How to negotiate with the Taliban

Published: February 14, 2013
The writer is a Karachi-based journalist who has previously worked at The Express Tribune and Newsline

The writer is a Karachi-based journalist who has previously worked at The Express Tribune and Newsline

Those who oppose negotiating with the Taliban, in a twisted reversal, put the onus to justify their stance on people who say talks are better than military operations. The standard has always, and should always be, that war is the option of last resort, when there is absolutely nothing else that can be done. The argument usually given to justify a military option is that we have tried talks before and these have been a conspicuous failure. This is true enough but ignores the very salient fact that we have also tried military operations before and indeed, are still employing military means on a daily basis to fight the Taliban and this has been equally fruitless in rooting out militancy. The onus, then, should be on those who favour the military option to give a good enough reason for continuing down this failed and bloody route.
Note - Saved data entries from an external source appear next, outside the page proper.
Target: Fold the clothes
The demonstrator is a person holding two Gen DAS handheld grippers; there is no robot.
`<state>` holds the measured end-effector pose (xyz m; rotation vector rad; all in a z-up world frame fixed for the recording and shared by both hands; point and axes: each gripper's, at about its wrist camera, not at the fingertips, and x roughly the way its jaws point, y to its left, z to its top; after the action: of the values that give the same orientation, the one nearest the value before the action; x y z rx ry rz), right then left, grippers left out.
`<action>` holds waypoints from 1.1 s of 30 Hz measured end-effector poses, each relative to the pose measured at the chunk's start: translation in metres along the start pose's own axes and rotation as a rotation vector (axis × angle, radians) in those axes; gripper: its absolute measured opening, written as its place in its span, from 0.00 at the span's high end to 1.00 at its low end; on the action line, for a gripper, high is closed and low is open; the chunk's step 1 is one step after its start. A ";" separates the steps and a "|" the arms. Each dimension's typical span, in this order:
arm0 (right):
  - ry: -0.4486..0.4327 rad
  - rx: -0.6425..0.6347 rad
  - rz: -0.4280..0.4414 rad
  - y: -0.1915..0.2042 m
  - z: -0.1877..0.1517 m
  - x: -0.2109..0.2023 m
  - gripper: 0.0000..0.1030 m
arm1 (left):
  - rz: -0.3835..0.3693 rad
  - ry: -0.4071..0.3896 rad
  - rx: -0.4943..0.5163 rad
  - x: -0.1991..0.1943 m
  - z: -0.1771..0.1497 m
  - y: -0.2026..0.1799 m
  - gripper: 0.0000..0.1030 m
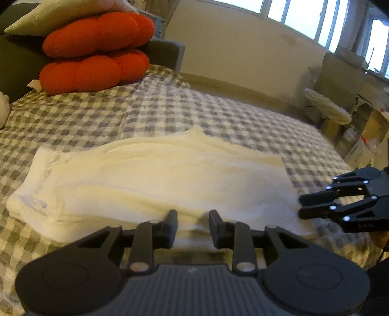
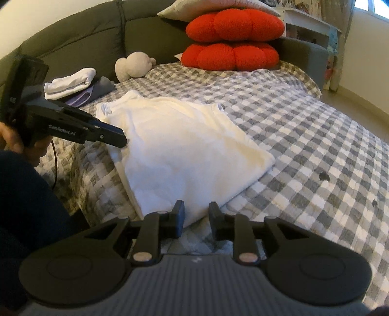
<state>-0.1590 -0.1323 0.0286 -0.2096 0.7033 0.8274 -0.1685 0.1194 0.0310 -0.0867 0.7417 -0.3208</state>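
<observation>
One white garment [image 2: 187,150], folded into a long rectangle, lies flat on the checked bedspread [image 2: 304,136] near the front edge of the bed; its near long edge runs just ahead of both grippers; in the left wrist view the left gripper [image 1: 193,224] hangs at that edge about midway along the cloth, its fingers [image 1: 171,224] a narrow gap apart, with white fabric showing in the gap, though whether the pads touch it cannot be told; in the right wrist view the right gripper [image 2: 196,220] sits at the garment's near corner, its fingers [image 2: 178,218] also narrowly parted, the corner lying just beyond the tips and bedspread showing between them, nothing pinched.

Both grippers tilt downward toward the bed; seen from the right wrist, the left gripper [image 2: 119,138] reaches in from the left with its tips at the garment's left edge, held by a hand [image 2: 17,141] above a dark sleeve [image 2: 26,194]; seen from the left wrist, the right gripper [image 1: 304,206] comes in from the right, its tips at the garment's right end and nearly together.

Beyond the garment, toward the head of the bed, a small stack of folded clothes [image 2: 73,85] sits on the bedspread, white on top of purple and grey; a pale soft toy [image 2: 132,65] lies beside it; two red cushions [image 2: 231,43] are stacked against the grey headboard [image 2: 85,41] with a pale pillow [image 2: 194,8] on top; windows [image 1: 304,17] line the far wall.
</observation>
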 end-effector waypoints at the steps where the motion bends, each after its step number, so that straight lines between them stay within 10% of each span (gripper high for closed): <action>1: -0.010 0.001 0.009 0.000 0.002 0.000 0.75 | -0.007 -0.003 0.004 0.001 0.001 -0.002 0.72; 19: 0.035 -0.049 0.052 0.012 -0.014 -0.011 0.78 | -0.026 0.020 0.013 -0.001 0.005 -0.007 0.71; 33: -0.085 0.367 -0.056 -0.064 0.009 0.010 0.75 | -0.015 0.053 0.030 0.013 0.000 -0.012 0.69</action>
<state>-0.1031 -0.1653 0.0234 0.1353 0.7527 0.6366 -0.1622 0.1040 0.0247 -0.0555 0.7885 -0.3492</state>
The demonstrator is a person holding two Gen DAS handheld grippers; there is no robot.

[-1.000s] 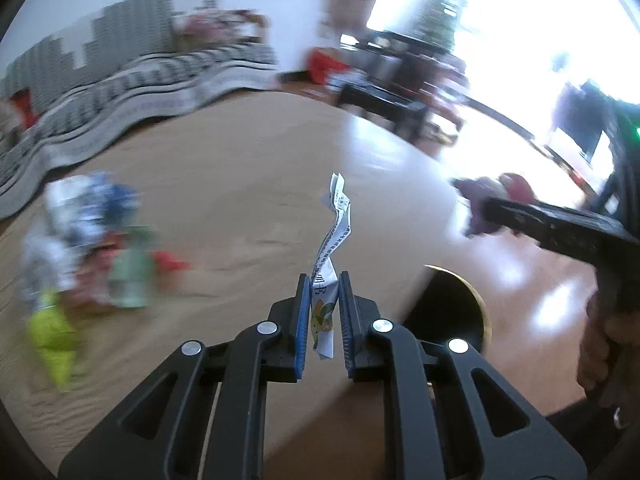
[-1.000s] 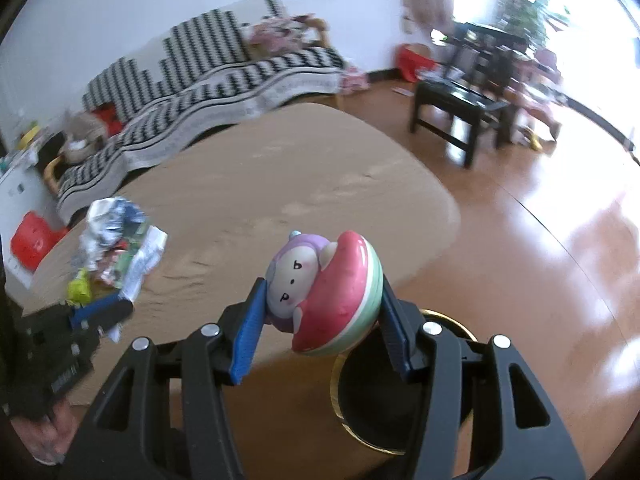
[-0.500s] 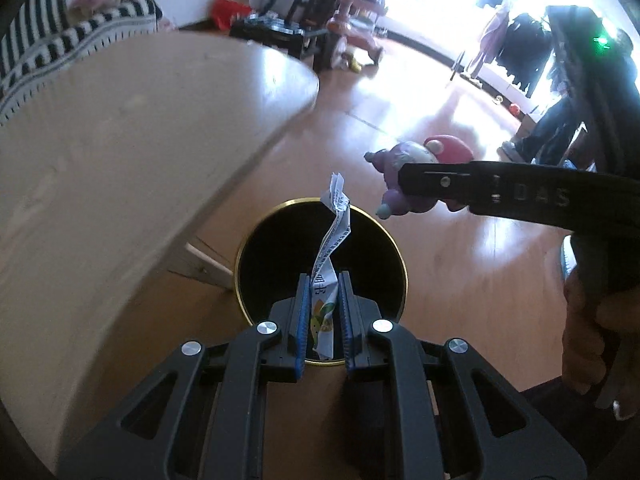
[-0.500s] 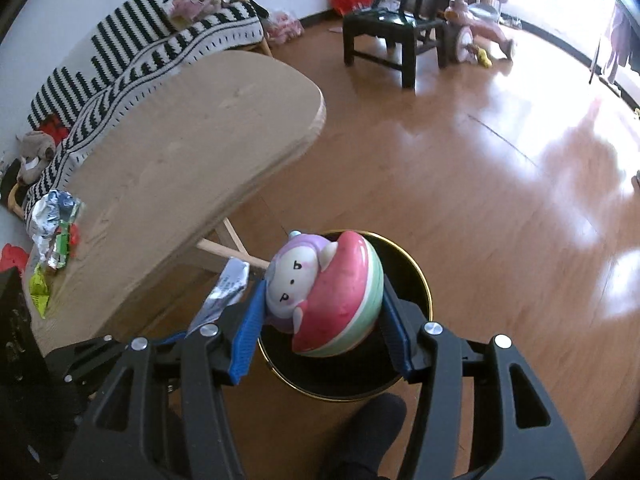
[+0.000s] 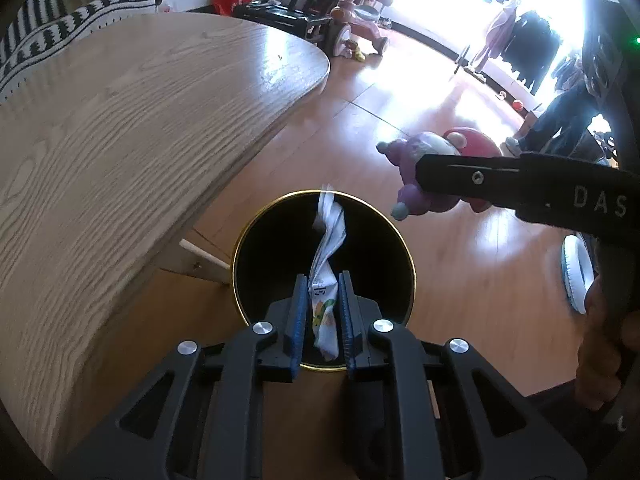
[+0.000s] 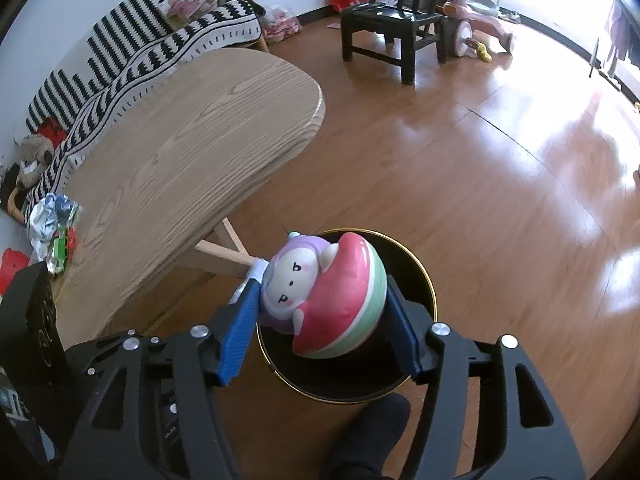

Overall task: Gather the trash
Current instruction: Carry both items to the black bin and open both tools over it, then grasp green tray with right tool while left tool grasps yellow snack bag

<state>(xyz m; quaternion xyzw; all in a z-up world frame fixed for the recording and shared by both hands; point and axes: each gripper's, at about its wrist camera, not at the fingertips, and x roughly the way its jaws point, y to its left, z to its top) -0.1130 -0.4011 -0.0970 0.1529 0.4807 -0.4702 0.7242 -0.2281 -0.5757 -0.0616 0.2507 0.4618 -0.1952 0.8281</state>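
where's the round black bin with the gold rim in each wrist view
Left wrist: round black bin with the gold rim sits lower centre, directly beyond the left gripper.
Right wrist: bin lower centre, behind the right gripper.
Shared landmark: light wooden table, left of it.

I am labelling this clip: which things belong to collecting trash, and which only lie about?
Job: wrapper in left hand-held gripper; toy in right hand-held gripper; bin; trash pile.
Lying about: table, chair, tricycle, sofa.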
There are good arguments against most of the complaints against negotiations. One, used by just about every government in the world, is that talking to terrorists gives them legitimacy. This rhetorical device is observed only in the breach. In most cases — be it Sri Lanka and the Tamil Tigers, Britain and the Irish Republican Army (IRA) or Spain and the Basque separatists — a combination of military and diplomatic tactics have been tried even though all these countries have spewed the we-do-not-negotiate-with-terrorists line. One way to evade the problem of legitimacy would be by sending a lower-level official, perhaps even tribesmen, to represent the government in negotiations. That would signal that while we are ready to negotiate, we are not willing to condone the behaviour of the Taliban.

Indeed, in 1991, Britain continued backchannel negotiations with the IRA even after a bomb attack on 10 Downing Street nearly took out the entire British cabinet. Which brings us to the next argument: that the Taliban are so unique an evil, with such unprecedented disdain for human life that they cannot possibly be negotiated with. Leave aside the fact that the US is currently negotiating with the Afghan Taliban, which may be operationally different from the Tehreek-e-Taliban Pakistan but share the same tactics, it is ahistorical to claim that there haven’t been equally wanton terrorist groups in the past.

The military would also have a role to play in the negotiations. Even if a temporary ceasefire or withdrawal is accepted, to bring the Taliban to the negotiating table, the military would be stationed nearby to remind the Taliban that this is the next alternative to negotiations.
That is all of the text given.